- What to work on:
Only the lines from the top of the listing below through the line containing "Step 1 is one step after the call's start" should be output, exactly and with no pictures.
─── Dataset content ───
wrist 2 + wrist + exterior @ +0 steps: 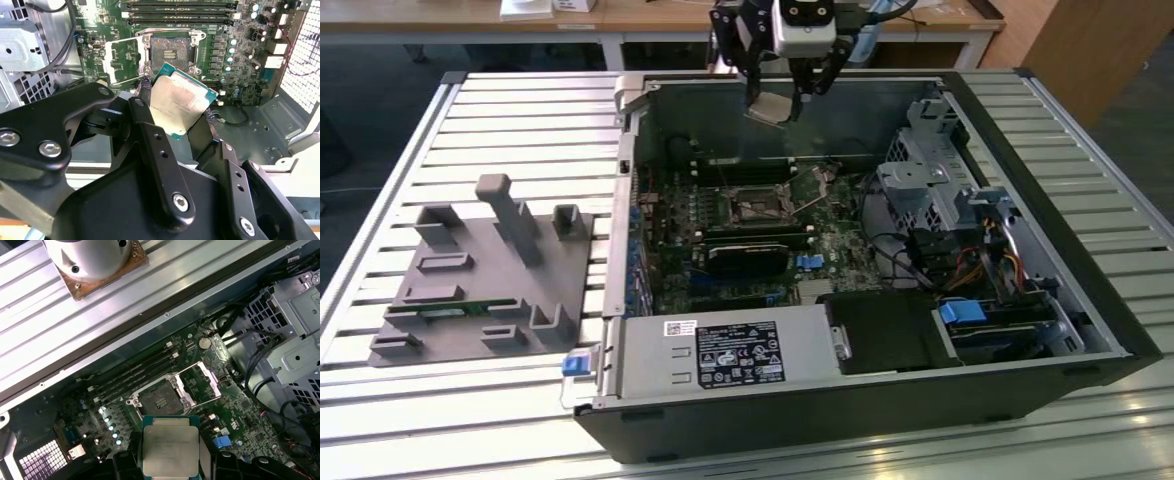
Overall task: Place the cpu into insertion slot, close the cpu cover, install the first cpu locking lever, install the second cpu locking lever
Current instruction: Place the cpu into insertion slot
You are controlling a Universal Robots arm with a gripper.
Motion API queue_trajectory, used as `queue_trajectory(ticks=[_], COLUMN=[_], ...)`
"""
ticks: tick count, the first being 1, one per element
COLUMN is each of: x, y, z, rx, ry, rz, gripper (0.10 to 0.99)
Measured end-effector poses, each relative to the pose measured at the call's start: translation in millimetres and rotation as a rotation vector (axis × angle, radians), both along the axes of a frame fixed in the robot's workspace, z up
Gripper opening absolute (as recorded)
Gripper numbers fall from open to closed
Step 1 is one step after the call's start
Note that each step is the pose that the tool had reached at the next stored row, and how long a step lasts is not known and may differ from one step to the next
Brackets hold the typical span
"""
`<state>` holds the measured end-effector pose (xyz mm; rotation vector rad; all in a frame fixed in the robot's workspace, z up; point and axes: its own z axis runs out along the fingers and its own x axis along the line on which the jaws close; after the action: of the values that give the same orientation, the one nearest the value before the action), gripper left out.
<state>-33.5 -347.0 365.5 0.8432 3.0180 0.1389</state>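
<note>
I have the gripper (pixel 781 97) pinching the cpu (pixel 181 100) by two opposite edges, fingers closed onto it, silvery top facing the wrist cameras. It hangs in the air above the far edge of the open computer case (pixel 1107 335), well clear of the motherboard (pixel 250 415).

The insertion slot (pixel 160 401) sits near the middle of the board, dark and empty. The cpu cover (pixel 201 381) is swung open on its hinge, just beside the slot.

I judge I'm in the first step, carrying the chip to the socket, with cover and levers not yet dealt with. In the second wrist view the chip looks turned relative to the slot's rim. Seating it calls for squaring its edges to the socket and coming down flat, clear of the raised cover.
</note>
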Motion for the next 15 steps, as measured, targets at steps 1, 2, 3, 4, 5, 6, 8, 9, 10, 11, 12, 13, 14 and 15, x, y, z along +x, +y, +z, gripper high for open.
queue_trajectory(ticks=[1,2,3,4,5,6,8,9,10,11,12,13,14,15], x=[0.0,0.0,0.0,0.0,0.0,0.0,0.0,0.0,0.0,0.0,0.0,0.0,0.0,0.0], y=[0.0,0.0,0.0,0.0,0.0,0.0,0.0,0.0,0.0,0.0,0.0,0.0,0.0,0.0], z=[0.0,0.0,0.0,0.0,0.0,0.0,0.0,0.0,0.0,0.0,0.0,0.0,0.0,0.0], rx=[0.0,0.0,0.0,0.0,0.0,0.0,0.0,0.0,0.0,0.0,0.0,0.0,0.0,0.0], ry=[0.0,0.0,0.0,0.0,0.0,0.0,0.0,0.0,0.0,0.0,0.0,0.0,0.0,0.0], rz=[-0.005,-0.011,-0.017,-0.022,-0.027,-0.032,-0.043,-0.049,-0.054,-0.059,-0.064,-0.07,-0.075,-0.08], gripper=[0.541,0.541,0.541,0.541,0.541,0.541,0.541,0.541,0.541,0.541,0.541,0.541,0.541,0.541])
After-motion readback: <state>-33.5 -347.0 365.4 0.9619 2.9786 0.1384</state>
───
- Solution to the exercise:
wrist 2 + wrist + exterior @ +0 steps: 
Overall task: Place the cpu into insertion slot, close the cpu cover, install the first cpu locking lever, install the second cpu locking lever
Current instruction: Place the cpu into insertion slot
You are controlling a Universal Robots arm with a gripper.
Motion API queue_trajectory, used as `queue_trajectory(ticks=[_], COLUMN=[_], ...)`
"""
ticks: tick count, the first being 1, one per element
COLUMN is each of: x, y, z, rx, ry, rz, gripper (0.10 to 0.99)
Measured end-effector poses, each relative to the pose measured at the call's start: translation in millimetres and rotation as a rotation vector (axis × angle, radians), both along the axes of a frame fixed in the robot's workspace, z up
Gripper opening absolute (as recorded)
Gripper numbers fall from open to closed
Step 1 is one step after the call's start

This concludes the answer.